Geofencing” and Health-Related Targeted Advertising: Massachusetts AG Has Something to Say

Earlier this month, the Massachusetts Attorney General announced that her office had reached a settlement with a digital advertising company, Copley Advertising, Inc. (Copley), prohibiting the company from using mobile geofencing technology to target women at or near Massachusetts healthcare facilities to infer the health status, medical condition, or medical treatment of an individual.

Geofencing technology, as the name implies, takes account of a mobile user’s geolocation and enables advertising companies to tag smartphones within a geographic virtual fence and push targeted messages to consumers.

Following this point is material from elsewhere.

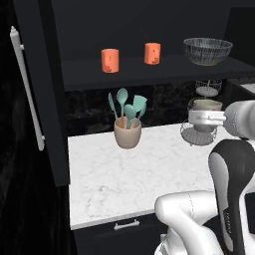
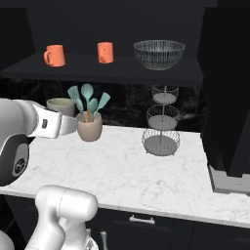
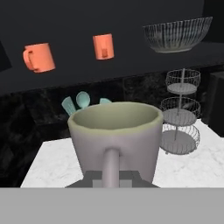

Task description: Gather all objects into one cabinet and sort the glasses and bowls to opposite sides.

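Fingers (image 3: 111,178) pinched shut on grey-beige mug (image 3: 114,135) handle, mug upright.

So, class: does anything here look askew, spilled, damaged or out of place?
Nothing is spilled or damaged. Two orange mugs and the dark mesh-patterned bowl stand upright on the black cabinet shelf. The grey-beige mug is off the shelf, upright in the gripper.

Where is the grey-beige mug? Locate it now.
Held by its handle in the shut gripper, the grey-beige mug hangs above the counter, near the utensil pot.
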Tool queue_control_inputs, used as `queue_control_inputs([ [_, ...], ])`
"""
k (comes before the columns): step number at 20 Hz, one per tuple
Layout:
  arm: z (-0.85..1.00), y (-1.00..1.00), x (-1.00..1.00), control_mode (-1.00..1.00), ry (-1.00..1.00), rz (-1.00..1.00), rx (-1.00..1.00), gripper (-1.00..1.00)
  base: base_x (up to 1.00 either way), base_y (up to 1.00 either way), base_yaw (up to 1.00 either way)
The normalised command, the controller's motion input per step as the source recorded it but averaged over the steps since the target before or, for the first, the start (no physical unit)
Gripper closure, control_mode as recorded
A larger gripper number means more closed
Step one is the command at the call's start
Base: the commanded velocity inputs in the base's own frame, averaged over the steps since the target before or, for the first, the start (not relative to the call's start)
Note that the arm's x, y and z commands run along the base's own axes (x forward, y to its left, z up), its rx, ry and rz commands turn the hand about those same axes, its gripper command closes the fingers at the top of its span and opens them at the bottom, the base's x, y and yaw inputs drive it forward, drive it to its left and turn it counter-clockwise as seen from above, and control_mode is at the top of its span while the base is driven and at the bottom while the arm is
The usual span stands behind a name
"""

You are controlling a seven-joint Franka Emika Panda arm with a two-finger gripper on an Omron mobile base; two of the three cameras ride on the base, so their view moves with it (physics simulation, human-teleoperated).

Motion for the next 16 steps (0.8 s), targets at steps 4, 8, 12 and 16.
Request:
queue_control_inputs([
  [4, 0.41, 0.00, 0.00, -1.00, 0.00, 0.29, 0.02, 1.00, 0.00, 0.00, 0.00],
  [8, 0.70, 0.07, 0.00, -1.00, 0.00, 0.29, 0.01, 1.00, 0.00, 0.00, 0.00],
  [12, 0.57, 0.38, -0.02, -1.00, -0.01, 0.07, 0.00, 1.00, 0.00, 0.00, 0.00],
  [16, 0.33, 0.69, -0.01, -1.00, 0.00, 0.00, 0.00, 1.00, 0.00, 0.00, 0.00],
])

Mobile advertisers can place targeted ads within the apps and browsers of these tagged consumer smartphones when users are in the virtual fence and, in some cases, for up to a month after the user has left the virtual fence.

In the advertising campaign at issue, Copley set mobile geofences at or near healthcare facilities to “abortion-minded women” who were sitting in waiting rooms at health clinics in a number of cities around the country. The potentially unwanted ads included prompts such as “Pregnancy Help,” “You Have Choices,” and “You’re Not Alone,” that, when clicked, took the consumer to a webpage with abortion alternatives. According to Copley’s representations, the advertising company had not yet engaged in geofencing campaigns near Massachusetts clinics.

The Assurance of Discontinuance resolves the Massachusetts Attorney General Office’s allegations that Copley’s advertising practices would violate consumer protection laws by:

  • Tracking consumers’ geolocation near or within medical facilities,
  • Disclosing that information to third-party advertisers, and
  • Targeting consumers with potentially unwanted advertising based on inferences about a private and sensitive health condition without the consumer’s consent.
The settlement is a good reminder for both advertisers and ad tech to consider the privacy implications of targeted advertising, whether in geofencing or other digital marketing strategies, and how privacy and broader consumer protection laws may apply.